My sister Jane would be 4, and my youngest sister Sandra would be 1. I remember the photographer setting up the shot and our parents making us laugh to put us at ease. I think of how young the parents we were looking at would be.
I loved The Beatles and I was just discovering The Rolling Stones. Everything was ahead of us. Good times.
4. YAMAHA ACOUSTIC GUITAR
This quite cheap acoustic guitar was bought at Dawsons Music shop in Warrington, Cheshire during a phase when I had decided I wanted to be a rock god. Once I realised I couldn’t play like Clapton after a month the guitar just kicked around my bedroom for about twenty-five years mostly gathering dust and being periodically moved out of the way.
Then ten years ago when I had put writing to one side while I cared for my father I picked up the guitar again and encouraged by a friend, taught myself four basic, but fundamentally important chords. And I just played them over and over daily for up to twenty minutes at a time, the exercise a sort of therapy away from the daily tensions of being a carer .

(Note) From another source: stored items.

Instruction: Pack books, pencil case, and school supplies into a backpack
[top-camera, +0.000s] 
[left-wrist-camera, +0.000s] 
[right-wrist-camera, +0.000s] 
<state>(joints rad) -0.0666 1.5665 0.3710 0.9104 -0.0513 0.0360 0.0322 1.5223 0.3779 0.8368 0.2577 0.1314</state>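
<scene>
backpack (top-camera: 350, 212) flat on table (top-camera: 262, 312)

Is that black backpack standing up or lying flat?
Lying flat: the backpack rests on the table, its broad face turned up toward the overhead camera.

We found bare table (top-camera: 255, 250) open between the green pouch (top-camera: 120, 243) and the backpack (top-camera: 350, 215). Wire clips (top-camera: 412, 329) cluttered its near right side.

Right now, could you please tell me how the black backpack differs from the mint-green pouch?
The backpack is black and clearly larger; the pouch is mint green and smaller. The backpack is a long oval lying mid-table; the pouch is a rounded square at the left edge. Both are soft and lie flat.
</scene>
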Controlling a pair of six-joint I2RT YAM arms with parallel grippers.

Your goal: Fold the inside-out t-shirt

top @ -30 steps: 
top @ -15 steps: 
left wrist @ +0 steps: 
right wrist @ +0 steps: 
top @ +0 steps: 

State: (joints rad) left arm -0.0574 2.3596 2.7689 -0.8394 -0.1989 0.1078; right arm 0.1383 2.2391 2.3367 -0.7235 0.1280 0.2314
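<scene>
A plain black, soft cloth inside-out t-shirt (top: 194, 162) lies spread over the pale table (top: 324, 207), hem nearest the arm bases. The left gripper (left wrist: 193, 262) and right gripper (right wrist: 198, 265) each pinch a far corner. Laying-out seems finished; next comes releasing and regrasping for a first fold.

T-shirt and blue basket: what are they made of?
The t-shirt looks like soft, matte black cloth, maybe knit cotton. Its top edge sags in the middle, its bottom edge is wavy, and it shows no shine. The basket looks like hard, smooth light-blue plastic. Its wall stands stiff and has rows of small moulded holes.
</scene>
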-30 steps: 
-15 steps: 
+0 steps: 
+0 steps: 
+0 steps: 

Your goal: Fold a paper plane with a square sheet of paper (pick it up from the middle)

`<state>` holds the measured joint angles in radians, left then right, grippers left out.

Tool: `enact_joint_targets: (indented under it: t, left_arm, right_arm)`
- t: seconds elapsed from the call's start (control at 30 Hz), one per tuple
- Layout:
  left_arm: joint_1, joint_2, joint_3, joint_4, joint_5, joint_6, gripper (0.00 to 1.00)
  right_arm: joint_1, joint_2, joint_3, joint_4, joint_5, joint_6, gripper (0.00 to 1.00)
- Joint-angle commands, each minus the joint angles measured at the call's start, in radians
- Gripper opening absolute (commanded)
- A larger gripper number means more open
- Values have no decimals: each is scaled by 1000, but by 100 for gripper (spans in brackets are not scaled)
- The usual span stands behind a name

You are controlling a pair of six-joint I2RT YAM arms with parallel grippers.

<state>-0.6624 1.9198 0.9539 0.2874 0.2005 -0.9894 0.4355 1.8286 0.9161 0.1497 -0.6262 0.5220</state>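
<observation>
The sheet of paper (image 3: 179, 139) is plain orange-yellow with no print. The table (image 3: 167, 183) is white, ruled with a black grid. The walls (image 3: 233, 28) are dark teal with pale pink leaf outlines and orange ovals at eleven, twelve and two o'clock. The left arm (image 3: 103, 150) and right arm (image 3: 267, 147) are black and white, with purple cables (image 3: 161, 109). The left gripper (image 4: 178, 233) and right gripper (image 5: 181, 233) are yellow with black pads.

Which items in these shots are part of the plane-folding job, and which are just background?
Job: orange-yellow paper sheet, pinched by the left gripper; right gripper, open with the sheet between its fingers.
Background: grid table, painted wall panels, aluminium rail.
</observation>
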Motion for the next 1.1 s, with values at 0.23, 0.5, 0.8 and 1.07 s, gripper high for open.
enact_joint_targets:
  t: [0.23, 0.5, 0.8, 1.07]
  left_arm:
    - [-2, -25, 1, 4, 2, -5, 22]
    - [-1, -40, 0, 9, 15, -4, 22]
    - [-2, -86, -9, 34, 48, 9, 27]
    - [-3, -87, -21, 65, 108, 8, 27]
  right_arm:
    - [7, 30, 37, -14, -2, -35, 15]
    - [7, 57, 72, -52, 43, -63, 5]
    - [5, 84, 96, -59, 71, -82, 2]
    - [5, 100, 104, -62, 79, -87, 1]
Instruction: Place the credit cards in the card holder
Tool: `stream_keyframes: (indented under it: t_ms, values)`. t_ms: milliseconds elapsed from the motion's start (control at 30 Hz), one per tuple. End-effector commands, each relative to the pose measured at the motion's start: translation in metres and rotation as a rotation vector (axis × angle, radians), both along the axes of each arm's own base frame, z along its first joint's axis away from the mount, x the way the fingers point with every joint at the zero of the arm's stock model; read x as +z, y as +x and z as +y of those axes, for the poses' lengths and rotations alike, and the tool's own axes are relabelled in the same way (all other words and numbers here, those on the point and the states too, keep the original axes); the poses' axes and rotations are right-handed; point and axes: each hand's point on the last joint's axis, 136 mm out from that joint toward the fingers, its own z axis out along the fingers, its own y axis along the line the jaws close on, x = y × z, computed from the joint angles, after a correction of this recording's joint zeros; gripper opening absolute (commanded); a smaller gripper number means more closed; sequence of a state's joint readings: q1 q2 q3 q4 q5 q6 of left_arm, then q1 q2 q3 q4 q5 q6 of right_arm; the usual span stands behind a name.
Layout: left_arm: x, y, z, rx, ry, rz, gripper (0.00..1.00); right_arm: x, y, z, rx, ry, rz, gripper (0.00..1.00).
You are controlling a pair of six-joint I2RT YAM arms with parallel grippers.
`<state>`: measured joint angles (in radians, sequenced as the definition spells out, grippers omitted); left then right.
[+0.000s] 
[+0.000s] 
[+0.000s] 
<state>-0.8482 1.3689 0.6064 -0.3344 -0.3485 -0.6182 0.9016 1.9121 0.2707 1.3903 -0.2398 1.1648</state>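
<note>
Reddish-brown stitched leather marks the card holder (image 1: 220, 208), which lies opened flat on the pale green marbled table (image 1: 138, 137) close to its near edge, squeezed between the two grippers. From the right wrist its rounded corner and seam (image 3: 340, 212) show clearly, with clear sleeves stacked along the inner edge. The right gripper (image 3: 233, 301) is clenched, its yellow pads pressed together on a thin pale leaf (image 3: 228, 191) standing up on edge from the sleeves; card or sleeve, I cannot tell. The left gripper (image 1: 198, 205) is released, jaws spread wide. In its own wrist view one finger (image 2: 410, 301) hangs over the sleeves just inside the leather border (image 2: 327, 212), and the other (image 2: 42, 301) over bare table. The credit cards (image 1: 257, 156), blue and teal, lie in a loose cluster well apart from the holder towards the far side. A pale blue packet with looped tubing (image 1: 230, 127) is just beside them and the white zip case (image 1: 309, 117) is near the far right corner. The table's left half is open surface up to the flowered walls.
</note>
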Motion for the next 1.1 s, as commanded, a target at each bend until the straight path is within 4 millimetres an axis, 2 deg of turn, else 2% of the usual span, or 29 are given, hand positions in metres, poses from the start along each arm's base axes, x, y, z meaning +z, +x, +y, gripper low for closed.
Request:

Then in 2016 I wrote my first solo song. Nine years later I have fourteen songs on Spotify, have my own YouTube channel and though I don’t have a huge following, my songs written on this guitar have been heard all over the world. I have since up-graded from this guitar, but this is still the one I write on. I consider it a friend and would not discard it for anything.
5. GRAND CANYON MUG
It’s a cheap mug with a mass produced, not particularly detailed illustration of a section of the Grand Canyon on one side. It is titled Grand Canyon in a basic, unimaginative font. No reference to the wonder of the natural phenomenon it represents; there is no ceramic hyperbole here.

But I bought this mug on a mid-October day in 1987 that was the culmination of a 10-year journey from despair when I had no prospects, no money and had lost my mother to cancer only eighteen months earlier. I dreamed of being somewhere, anywhere that was better than where I was, geographically, emotionally and psychologically.
I dreamed of going to the Grand Canyon. It took me a decade of dreaming and saving to get there. Three weeks before I got there I travelled to New York, and took the Greyhound bus across the width of the United States to get to Arizona.
So every time I see this cheap little cup, I remind myself that if I dream large enough, and work hard enough, anything is possible.
There you go then, five items that represent who I am, and each matters deeply to me. They may be quantified as inanimate, but to me they are alive and precious.
But you must have items that mean similar things to you. What would you never part with? What items do you have that others may glance at and never give a second thought to that mean the world to you?